◆ **Assignment**: Starting at the line that has "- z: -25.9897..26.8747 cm" and stopping after the line that has "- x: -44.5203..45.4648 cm", reproduce the listing below exactly; omit everything else.

◆ **Excerpted records**:
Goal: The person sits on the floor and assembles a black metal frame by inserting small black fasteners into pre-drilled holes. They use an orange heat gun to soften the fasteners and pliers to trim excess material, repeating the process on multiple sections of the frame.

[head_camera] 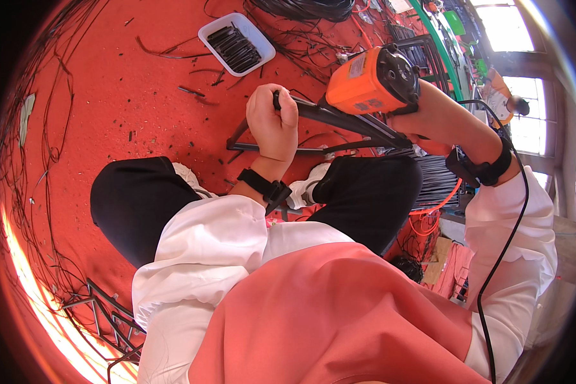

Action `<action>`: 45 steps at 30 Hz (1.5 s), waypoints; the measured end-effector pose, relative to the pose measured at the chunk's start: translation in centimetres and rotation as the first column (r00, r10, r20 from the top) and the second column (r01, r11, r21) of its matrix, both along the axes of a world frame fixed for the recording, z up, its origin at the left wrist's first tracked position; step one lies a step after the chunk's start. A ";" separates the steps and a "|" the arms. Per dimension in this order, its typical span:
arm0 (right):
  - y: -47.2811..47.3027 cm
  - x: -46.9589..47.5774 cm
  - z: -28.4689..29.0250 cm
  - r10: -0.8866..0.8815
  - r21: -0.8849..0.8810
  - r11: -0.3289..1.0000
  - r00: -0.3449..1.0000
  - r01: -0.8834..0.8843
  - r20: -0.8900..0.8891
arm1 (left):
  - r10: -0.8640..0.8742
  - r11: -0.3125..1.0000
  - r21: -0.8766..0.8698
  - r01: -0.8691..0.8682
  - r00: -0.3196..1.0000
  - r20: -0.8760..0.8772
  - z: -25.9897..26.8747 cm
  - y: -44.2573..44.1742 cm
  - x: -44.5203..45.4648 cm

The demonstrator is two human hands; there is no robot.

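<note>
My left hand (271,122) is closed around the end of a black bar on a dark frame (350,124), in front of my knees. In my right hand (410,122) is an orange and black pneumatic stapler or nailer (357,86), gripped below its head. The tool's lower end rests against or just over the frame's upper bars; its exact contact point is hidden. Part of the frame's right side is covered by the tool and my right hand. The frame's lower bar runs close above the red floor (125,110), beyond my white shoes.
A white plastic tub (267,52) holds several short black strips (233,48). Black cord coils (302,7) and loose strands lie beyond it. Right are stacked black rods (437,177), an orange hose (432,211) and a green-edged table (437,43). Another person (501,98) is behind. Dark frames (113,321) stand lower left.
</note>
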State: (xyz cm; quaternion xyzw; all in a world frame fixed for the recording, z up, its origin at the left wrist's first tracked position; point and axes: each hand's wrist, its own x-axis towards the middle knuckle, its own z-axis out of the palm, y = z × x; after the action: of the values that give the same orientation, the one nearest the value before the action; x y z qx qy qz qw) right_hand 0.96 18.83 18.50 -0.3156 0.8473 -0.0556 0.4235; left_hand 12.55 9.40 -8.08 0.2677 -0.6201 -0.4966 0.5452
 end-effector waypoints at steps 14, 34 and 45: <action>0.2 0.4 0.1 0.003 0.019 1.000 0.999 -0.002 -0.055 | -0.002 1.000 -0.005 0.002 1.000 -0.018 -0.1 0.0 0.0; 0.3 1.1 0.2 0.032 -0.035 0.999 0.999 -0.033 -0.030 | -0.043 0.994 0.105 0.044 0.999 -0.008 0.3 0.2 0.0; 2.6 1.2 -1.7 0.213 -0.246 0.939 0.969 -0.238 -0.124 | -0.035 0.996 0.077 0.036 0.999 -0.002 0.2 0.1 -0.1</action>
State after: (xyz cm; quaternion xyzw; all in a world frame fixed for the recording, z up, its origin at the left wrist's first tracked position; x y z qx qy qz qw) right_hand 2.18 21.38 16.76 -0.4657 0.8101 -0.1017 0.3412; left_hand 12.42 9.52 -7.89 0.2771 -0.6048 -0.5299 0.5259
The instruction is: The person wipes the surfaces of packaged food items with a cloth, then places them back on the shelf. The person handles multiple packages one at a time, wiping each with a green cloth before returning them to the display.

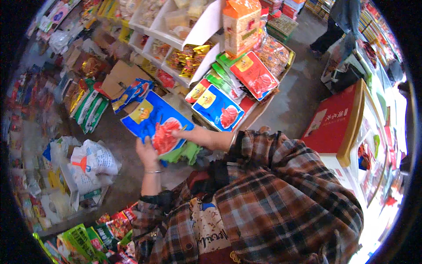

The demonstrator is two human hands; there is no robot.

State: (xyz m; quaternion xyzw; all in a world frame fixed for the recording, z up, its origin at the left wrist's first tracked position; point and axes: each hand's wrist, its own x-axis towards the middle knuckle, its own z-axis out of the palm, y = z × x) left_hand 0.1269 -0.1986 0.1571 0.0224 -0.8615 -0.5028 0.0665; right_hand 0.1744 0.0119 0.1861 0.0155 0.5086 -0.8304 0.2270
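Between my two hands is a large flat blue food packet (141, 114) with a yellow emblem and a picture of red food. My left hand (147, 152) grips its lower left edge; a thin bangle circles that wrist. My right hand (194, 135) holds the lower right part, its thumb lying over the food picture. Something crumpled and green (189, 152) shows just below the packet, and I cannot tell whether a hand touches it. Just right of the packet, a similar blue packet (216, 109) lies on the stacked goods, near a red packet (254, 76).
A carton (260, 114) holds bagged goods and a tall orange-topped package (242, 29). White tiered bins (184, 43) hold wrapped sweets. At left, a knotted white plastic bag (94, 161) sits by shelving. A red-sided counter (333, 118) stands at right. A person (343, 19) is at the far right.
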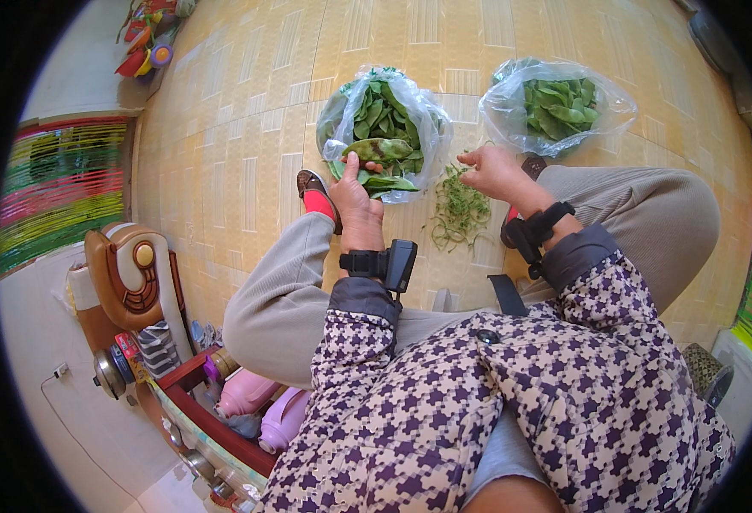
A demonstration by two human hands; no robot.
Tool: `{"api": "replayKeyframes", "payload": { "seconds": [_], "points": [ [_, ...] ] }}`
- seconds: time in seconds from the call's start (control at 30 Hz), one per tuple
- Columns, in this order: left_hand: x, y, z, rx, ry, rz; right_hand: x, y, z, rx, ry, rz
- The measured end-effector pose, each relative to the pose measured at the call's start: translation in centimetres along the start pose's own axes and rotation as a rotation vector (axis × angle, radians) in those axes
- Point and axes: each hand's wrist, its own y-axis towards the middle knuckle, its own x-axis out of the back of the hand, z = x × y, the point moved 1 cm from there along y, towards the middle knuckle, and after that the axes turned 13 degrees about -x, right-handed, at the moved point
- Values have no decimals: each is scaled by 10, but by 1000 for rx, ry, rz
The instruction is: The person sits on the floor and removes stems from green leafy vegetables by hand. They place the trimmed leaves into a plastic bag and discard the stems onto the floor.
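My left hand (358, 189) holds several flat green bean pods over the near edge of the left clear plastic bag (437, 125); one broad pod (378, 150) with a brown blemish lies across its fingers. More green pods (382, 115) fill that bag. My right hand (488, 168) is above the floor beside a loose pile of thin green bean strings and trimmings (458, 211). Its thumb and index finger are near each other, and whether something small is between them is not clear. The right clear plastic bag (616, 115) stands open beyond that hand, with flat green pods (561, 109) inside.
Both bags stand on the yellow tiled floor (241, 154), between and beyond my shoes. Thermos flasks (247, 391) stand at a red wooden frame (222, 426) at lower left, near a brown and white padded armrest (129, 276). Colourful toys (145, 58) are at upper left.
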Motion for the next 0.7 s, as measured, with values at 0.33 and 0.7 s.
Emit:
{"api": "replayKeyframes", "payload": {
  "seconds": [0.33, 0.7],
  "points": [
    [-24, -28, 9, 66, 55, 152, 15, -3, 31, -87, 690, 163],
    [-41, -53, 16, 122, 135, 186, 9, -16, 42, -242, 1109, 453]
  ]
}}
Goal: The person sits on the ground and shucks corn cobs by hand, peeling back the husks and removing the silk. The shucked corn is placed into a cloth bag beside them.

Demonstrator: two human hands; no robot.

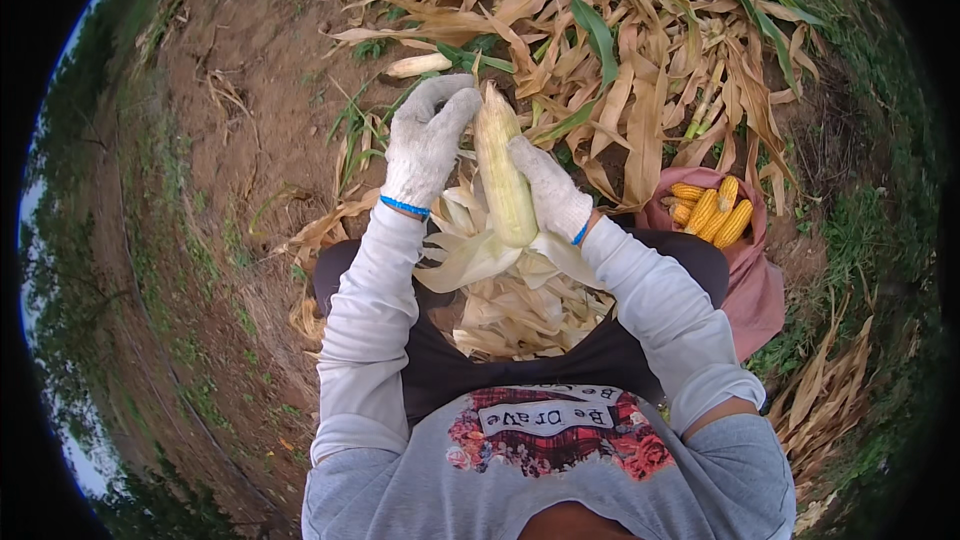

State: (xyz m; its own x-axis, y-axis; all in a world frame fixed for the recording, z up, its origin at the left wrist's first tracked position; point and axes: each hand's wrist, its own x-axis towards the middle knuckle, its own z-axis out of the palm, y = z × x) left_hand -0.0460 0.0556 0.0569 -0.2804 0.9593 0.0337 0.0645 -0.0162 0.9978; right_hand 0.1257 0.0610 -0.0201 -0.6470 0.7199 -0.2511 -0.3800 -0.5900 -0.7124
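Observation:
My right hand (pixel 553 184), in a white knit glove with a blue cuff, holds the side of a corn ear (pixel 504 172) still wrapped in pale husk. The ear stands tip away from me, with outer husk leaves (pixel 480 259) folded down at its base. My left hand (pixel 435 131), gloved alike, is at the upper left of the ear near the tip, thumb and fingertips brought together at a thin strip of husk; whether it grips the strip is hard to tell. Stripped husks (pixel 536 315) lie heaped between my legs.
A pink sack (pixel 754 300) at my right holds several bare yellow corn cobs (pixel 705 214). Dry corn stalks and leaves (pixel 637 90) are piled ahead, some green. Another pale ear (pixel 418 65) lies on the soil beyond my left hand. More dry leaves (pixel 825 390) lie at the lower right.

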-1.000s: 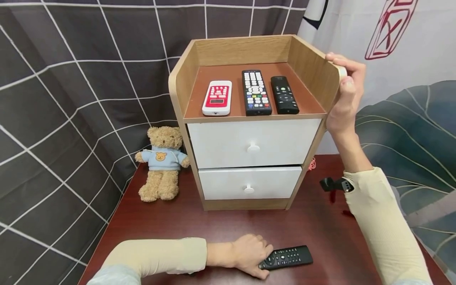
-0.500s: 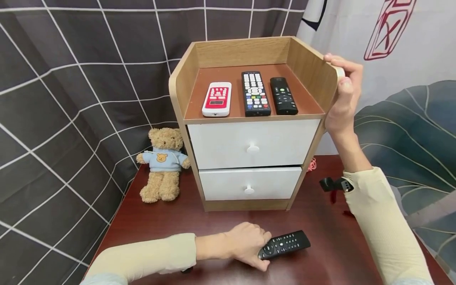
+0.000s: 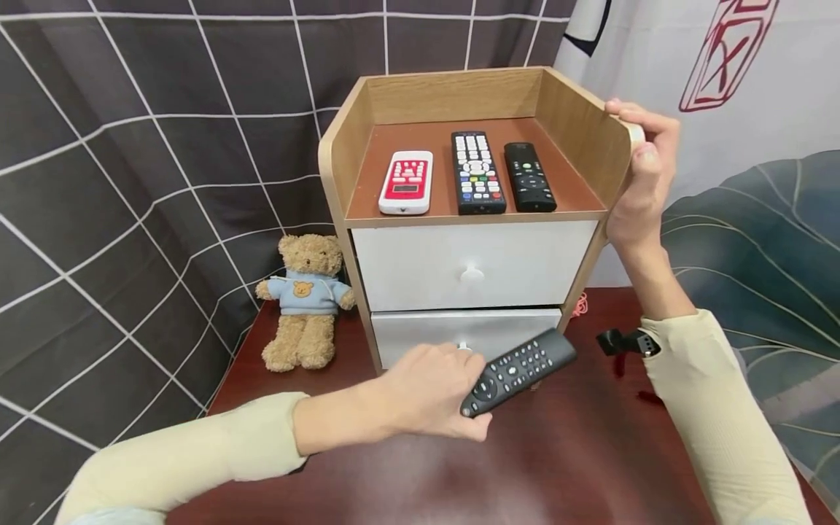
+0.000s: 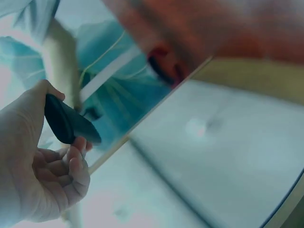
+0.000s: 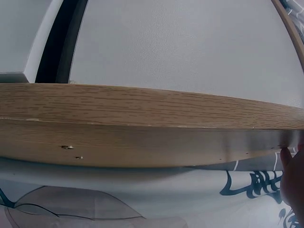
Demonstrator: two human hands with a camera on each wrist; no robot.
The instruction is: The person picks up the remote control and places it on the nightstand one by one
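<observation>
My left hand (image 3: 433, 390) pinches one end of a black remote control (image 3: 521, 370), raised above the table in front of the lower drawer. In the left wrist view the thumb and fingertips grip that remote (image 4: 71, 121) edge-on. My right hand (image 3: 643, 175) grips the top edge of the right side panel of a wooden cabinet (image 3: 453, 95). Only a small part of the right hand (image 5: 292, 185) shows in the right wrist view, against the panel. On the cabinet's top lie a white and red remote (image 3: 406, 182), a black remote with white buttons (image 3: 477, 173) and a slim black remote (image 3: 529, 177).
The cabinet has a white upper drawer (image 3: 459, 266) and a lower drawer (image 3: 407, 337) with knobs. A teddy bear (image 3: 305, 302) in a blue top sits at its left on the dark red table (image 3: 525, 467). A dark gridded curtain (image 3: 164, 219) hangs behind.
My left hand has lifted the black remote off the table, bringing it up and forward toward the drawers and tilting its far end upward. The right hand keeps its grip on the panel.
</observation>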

◆ **Response to the exercise**:
  - z: -25.9897..26.8747 cm
  - y: -44.2573..44.1742 cm
  - x: -44.5203..45.4648 cm

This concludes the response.